Un caractère occasionnel ou exceptionnel résultant en l'espèce, indépendamment de la vente habituelle d'une telle marchandise par le magasin, en la commande préalable massive d'objets de literie en vue d'une promotion à prix réduits de 25 % annoncée pour une durée limitée (en tous cas inférieure aux deux mois visés au décret du 22.09.89) par voie de presse, ensemble d'éléments visés dans l'article 4 du décret du 26.11.62 portant définition de la vente au déballage.

Il ne pouvait donc s'agir que d'une vente exceptionnelle et qui ne pouvait qu'être considérée comme telle par le public.

Dans ces conditions, il importait pour le prévenu de solliciter l'autorisation requise puisque celle délivrée par la mairie ne concernait uniquement que l'implantation d'un chapiteau et non une vente au déballage proprement dite.

La publicité effectuée en l'absence de ladite autorisation enfreint en conséquence les dispositions de l'article 8 a1 1 de la loi du 31 décembre 1989.

Titulaire d'une délégation de pouvoir régulière et non contestée, Jean Claude T doit donc être reconnu responsable des faits ainsi établis et tels que visés à la prévention. Il n'est pas indifférent de remarquer que le magasin s'était vu refuser une extension de sa surface de vente par la commission départementale d'urbanisme commercial.
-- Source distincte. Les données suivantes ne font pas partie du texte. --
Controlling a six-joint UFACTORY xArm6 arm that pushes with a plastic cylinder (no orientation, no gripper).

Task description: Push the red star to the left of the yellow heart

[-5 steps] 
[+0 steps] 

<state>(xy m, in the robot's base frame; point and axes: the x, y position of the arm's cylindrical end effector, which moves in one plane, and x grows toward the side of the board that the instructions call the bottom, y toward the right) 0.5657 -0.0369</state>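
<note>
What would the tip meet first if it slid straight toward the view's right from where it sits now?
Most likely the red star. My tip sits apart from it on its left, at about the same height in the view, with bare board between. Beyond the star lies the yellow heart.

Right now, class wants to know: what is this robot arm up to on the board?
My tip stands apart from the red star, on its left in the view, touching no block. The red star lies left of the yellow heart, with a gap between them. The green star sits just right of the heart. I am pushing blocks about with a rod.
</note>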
Le recours à l'installation d'un chapiteau d'une superficie égale à 200 m² (auquel il était en outre envisagé d'adjoindre un camion de vente), et donc non soumise à autorisation de la commission départementale d'urbanisme commercial, installé pendant cinq mois afin de procéder à une succession de ventes prétendument saisonnières d'une durée chacune inférieure à deux mois mais dont le caractère de vente à déballage bien que dénié est démontré, constitue par le caractère durable de cette pratique illégale un trouble certain à la libre concurrence commerciale qui justifie pleinement l'amende prononcée, laquelle doit donc être confirmée.
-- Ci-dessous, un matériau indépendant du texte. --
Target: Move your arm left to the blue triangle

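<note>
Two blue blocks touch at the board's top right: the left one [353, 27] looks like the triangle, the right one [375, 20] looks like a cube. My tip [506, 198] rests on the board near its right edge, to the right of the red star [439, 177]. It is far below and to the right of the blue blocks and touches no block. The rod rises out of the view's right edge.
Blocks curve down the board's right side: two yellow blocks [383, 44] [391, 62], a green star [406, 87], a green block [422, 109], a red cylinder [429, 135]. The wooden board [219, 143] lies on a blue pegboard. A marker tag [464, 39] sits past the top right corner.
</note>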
La Société C prise en la personne de son Président en exercice domicilié 80 boulevard du Maudinet à Lognes 77432 Marne La Vallée Cedex 2 intervient volontairement pour se voir déclarer civilement responsable de son préposé Jean Claude T. Cette intervention qui avait déjà eu lieu en première instance, mais sur laquelle le tribunal avait omis de statuer, est bien fondée et il convient de faire droit à la demande.
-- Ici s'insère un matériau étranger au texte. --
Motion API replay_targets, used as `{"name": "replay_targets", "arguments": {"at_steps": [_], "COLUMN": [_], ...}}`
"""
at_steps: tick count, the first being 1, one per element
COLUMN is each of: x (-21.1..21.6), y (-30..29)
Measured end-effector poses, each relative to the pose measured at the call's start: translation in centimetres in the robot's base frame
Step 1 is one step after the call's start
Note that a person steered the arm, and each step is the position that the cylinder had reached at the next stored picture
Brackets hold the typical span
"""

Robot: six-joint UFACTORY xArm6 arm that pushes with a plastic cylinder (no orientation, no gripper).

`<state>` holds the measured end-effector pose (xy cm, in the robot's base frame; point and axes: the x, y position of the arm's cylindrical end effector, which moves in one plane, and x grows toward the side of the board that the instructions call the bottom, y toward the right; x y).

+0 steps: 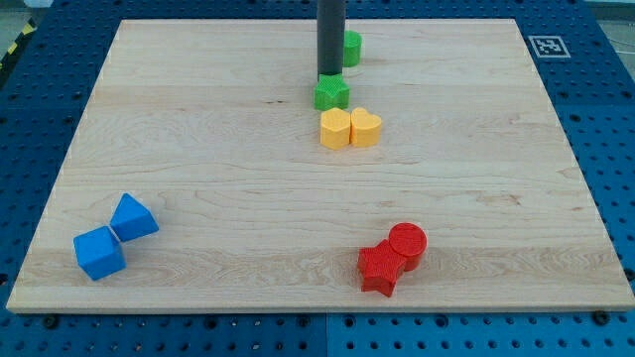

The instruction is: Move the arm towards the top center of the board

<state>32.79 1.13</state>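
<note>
board (pixel 198 149): pale wood, visible grain, matt | rod (pixel 330 35): dark grey, smooth, dull | blue cube (pixel 98 252), red star (pixel 380 268), green star (pixel 331 94), yellow heart (pixel 366 127): ridged matt plastic | base (pixel 605 119): blue perforated panel

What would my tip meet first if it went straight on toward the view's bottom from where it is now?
Probably the green star block: my tip sits just above it in the view, seemingly touching it. Directly beyond lie the yellow blocks. Depth is hard to judge from one view.
</note>
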Motion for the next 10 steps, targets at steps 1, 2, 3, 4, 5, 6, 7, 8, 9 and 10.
{"name": "replay_targets", "arguments": {"at_steps": [1,2,3,4,5,6,7,8,9,10], "x": [1.7,2.0,2.0,1.3,0.9,-0.4,-2.5,-4.3,-4.3,-5.2], "y": [0.0,0.0,0.0,-0.6,-0.9,-1.9,-3.2,-3.4,-3.4,-3.5]}}
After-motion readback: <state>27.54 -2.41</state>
Par ces motifs, LA COUR, Statuant publiquement et contradictoirement, En la forme : reçoit les appels, Au fond : confirme en toutes ses dispositions le jugement déféré. Déclare la Société C civilement responsable de Jean Claude T ; Liquide les frais dus au Trésor à la somme de 140,48 Frs en ce compris ceux de première instance et d'appel mais en ce non compris le coût du présent arrêt et ses suites, Fixe la durée de la contrainte par corps conformément à l'article 750 du Code de procédure pénale.